It’s not every church service that includes homilies about Pablo Escobar and Al Capone.
But at a church in El Salvador, the message of sin and redemption is tailored to a different kind of parishioner: reformed members of the notorious gangs in the Central American nation.
“Did you come armed?” asks Will, who recently finished up a 10-year stint in Salvadoran prison for robbery. He holds up a bible to 15 other former gang members who have arrived for the church service, and they smile at his joke.
Some have every inch of their faces tattooed. One man has a large “F–k Love” tattoo on his neck.
Most days, Will, 41, wears a sweater or long shirt that hides his tattooed forearms and an “18” inscribed at the base of his neck. He asked CNN not to print his last name to protect his identity.
All the men are former members of Barrio 18 or the 18th Street gang, which, along with MS-13, began in Los Angeles but is now responsible for much of El Salvador’s widespread violence.
In 2016, there were 5,278 murders in El Salvador, or more than 14 killings per each day of the year, according to data from the US State Department. The Salvadoran government has classified gang members as terrorists. El Salvador has a population of a little over 6 million.
“I have seen men who were machines of destruction turned into good men,” said Monsignor Nelson Moz, who runs the gang outreach program at Eben-Ezer Baptist Missionary Church in the country’s capital, San Salvador. “When I see them, I think with each one, how many lives were saved (now) that they are off the street?”
There may soon be many more lives to save. The Trump administration announced last week that in 18 months it will revoke Temporary Protected Status for more than 200,000 Salvadorans living in the United States, making them eligible for deportation.
“Bringing 200,000 people back after so many years, that’s only going to create more poverty, more violence and more crime,” says Will, who speaks English more fluently than Spanish after living in California for about 20 years. He arrived in the United States at the age of 10.
El Salvador’s gang epidemic was born out of the country’s 12-year-long civil war, which drove thousands of people to flee to the United States. Many ended up living in poor sections of Los Angeles and became either prey or new recruits for the city’s street gangs.
In the 1990s, the United States began to deport the Central American gangbangers back to their home countries, most of which were totally underprepared to deal with the new breed of hardened criminals being dumped onto their streets.

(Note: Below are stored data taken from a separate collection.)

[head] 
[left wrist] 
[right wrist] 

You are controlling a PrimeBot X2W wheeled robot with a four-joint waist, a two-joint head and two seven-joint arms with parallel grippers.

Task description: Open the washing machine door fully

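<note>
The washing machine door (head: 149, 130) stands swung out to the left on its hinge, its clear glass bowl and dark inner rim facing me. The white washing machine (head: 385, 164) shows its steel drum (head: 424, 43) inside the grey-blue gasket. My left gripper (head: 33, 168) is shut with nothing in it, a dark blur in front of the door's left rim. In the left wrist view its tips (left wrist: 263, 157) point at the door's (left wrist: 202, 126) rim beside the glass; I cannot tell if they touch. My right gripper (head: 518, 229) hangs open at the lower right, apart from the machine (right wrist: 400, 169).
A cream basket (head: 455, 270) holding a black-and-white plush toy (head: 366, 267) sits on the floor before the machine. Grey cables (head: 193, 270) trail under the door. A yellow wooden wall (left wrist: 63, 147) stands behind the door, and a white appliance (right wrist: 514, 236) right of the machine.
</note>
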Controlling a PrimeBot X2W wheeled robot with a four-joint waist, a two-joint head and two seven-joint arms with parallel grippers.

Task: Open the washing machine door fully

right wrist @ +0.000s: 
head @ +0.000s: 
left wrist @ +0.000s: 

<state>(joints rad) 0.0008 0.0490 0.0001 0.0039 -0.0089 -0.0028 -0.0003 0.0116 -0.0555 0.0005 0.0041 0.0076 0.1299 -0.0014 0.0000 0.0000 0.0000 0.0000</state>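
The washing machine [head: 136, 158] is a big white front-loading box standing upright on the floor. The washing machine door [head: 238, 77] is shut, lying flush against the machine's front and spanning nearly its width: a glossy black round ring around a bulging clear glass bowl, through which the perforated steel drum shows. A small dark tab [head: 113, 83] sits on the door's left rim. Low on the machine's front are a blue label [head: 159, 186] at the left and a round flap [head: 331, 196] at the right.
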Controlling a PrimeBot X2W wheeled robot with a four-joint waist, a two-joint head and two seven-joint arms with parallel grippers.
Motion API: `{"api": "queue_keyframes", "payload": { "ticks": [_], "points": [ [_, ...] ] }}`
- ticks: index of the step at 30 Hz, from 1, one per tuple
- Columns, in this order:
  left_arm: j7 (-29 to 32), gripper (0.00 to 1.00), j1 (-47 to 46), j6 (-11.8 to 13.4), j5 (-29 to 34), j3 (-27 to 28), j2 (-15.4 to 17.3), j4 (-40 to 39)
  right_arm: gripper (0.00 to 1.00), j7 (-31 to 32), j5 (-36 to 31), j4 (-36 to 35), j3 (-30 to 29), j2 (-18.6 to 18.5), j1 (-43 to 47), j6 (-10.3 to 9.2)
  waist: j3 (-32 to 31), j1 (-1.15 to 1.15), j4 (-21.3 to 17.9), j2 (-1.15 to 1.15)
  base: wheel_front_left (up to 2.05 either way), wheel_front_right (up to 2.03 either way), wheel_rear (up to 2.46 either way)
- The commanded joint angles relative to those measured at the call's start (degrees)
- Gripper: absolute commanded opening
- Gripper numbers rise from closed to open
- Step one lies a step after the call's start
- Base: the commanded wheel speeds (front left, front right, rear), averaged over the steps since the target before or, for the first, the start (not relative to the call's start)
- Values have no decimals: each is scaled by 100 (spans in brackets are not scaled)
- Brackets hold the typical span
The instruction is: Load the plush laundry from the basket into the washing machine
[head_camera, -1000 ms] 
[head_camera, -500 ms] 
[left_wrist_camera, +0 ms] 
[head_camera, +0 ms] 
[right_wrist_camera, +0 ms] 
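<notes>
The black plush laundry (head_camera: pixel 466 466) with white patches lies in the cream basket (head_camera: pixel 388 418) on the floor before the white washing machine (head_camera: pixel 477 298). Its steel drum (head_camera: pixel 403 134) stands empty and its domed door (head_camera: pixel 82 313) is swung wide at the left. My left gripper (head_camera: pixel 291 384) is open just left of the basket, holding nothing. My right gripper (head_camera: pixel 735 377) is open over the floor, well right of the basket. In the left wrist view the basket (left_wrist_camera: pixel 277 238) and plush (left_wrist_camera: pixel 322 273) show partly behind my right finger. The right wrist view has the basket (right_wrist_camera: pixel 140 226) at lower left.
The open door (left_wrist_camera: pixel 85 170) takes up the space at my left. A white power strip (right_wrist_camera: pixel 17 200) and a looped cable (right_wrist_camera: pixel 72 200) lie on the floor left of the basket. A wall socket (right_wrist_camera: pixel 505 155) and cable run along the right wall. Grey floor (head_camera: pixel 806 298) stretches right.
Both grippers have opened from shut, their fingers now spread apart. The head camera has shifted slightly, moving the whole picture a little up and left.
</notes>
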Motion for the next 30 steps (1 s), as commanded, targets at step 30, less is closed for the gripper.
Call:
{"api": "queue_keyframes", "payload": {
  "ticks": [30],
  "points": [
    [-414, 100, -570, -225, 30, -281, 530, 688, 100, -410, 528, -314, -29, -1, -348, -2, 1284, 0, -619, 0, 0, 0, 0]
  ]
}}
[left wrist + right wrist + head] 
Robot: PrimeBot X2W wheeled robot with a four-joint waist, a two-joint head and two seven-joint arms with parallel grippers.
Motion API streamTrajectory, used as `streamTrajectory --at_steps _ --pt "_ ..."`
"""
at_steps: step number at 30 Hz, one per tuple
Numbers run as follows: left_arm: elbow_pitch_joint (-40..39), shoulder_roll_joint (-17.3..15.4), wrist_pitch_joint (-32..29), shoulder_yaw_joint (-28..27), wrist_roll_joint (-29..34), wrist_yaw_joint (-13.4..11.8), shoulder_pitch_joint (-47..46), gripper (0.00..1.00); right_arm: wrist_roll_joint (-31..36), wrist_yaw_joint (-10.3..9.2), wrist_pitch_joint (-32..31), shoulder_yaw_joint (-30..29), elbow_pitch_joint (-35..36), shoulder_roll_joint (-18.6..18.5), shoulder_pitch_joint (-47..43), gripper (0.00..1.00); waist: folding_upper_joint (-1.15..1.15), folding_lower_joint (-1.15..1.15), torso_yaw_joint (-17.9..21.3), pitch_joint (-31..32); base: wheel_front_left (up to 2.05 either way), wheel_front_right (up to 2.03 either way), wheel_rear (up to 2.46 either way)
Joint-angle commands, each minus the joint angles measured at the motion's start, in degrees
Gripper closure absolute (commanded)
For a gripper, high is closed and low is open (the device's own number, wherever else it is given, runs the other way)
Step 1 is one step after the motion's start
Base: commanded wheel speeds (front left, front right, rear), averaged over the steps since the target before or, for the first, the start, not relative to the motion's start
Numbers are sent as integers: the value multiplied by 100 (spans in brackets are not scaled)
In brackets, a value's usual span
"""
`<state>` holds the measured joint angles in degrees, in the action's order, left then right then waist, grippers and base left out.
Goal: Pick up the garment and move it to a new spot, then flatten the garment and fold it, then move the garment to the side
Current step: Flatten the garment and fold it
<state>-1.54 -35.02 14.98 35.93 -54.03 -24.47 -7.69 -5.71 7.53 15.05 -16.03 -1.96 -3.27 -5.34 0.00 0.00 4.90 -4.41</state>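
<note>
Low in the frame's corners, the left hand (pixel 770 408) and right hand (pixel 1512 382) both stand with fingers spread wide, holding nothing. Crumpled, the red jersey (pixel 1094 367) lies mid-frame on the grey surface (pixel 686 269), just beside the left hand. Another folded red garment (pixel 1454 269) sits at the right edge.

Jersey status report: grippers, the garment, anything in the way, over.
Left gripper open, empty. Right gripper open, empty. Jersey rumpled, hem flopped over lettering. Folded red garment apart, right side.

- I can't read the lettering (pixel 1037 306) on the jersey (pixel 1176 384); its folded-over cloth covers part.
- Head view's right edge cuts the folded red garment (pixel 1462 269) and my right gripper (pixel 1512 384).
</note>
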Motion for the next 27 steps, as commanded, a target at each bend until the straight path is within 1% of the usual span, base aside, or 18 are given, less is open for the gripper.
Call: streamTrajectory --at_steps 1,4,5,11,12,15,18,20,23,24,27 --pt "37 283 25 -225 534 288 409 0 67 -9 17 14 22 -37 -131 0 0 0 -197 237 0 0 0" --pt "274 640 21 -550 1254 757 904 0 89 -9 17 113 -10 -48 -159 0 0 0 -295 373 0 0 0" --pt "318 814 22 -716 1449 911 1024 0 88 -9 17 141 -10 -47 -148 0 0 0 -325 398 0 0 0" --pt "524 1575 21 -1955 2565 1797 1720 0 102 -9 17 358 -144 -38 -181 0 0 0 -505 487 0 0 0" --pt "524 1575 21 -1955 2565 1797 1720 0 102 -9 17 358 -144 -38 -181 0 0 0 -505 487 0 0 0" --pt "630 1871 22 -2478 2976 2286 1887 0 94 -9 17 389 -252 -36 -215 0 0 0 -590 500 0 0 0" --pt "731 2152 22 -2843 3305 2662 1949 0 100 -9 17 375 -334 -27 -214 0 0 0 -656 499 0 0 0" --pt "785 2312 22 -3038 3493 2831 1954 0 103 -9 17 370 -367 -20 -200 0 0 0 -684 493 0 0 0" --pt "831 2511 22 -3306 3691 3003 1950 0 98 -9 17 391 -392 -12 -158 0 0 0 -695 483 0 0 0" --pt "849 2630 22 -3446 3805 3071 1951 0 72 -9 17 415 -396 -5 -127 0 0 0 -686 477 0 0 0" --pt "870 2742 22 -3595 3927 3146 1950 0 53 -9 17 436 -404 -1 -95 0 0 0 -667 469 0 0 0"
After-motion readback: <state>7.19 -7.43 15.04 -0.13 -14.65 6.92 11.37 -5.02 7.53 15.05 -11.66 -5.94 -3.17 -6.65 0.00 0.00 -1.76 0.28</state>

Among them was Will, whose easy smile and neatly cropped goatee hide his years of dealing crack cocaine, crystal meth and marijuana.
“They took my residency and I got deported,” Will said. At the time, “I thought, ‘that can’t happen to me, I grew up over here.'”
As he landed in El Salvador in 2006, he looked out the plane window at the horses and cows below and thought about how far he was from the place he considered home. Will had no family left in El Salvador, spoke broken Spanish and almost immediately wandered into territory controlled by a rival gang.
Shortly after getting to El Salvador, he fell back in with the Barrio 18 gang he had run with in Los Angeles. Later in 2006, he was arrested by Salvadoran police for stealing an Uzi and found himself back in prison, but in conditions that he had never experienced in the worst US lockups.
“I had been to different prisons back home — from ‘Mini’ to ‘Max,'” Will said, referring to security levels at prisons. “Salvador prison is totally different. Another level, I was fighting for survival.”
Will earned money during his 10-year sentence in El Salvador by baking bread.
“Back home in prison, I used to sell drugs,” Will said, referring to US prisons. “That was my income. But here in El Salvador, the economy is totally different. People would rather eat than use drugs.”
During his sixth year in prison, Will came down with tuberculosis. As he coughed up blood, a group of ex-gang members came to pray for him.
Wasting away and sure he was going to die, the reformed gang members asked if he wanted to accept Jesus Christ into his life. Will said yes.
He recovered and joined the prison church group.
Four years later when he was released from prison, Will was shocked to find out that a local church had sent someone to pick him up.
“They were waiting for me,” he said. “I never had anyone waiting for me before.”
Will arrived at Eben-Ezer Baptist Missionary Church and began a program to teach other ex-gang members how to make bread. On a good day they might earn $5, barely enough to live on.
The church’s gang outreach program has attracted the attention of the police — and not in a good way.
Police raided the bakery in October and hauled away some of the former gang members to see if they were wanted for any crimes. They were eventually all released, according to Monsignor Moz.
On the day CNN filmed at the church, heavily armed police tried to enter, but then abruptly left.
“The police tell me I shouldn’t bother working with the ex-gang members,” said Monsignor Moz. “That they will take care of them.
Will is having treatments to remove his tattoos. Once you are identified as having belonged to a gang in El Salvador, you are marked for life, he says.
“They don’t believe in second chances,” he said. “They believe once you are a gang member, you are damned” for life.
Will said he dreams one day of holding church services that both ex-members of Barrio 18 and their rival, MS-13, could attend.
But for the immediate future, he says it’s still too dangerous in El Salvador to gather even ex-members of the two gangs in the same place.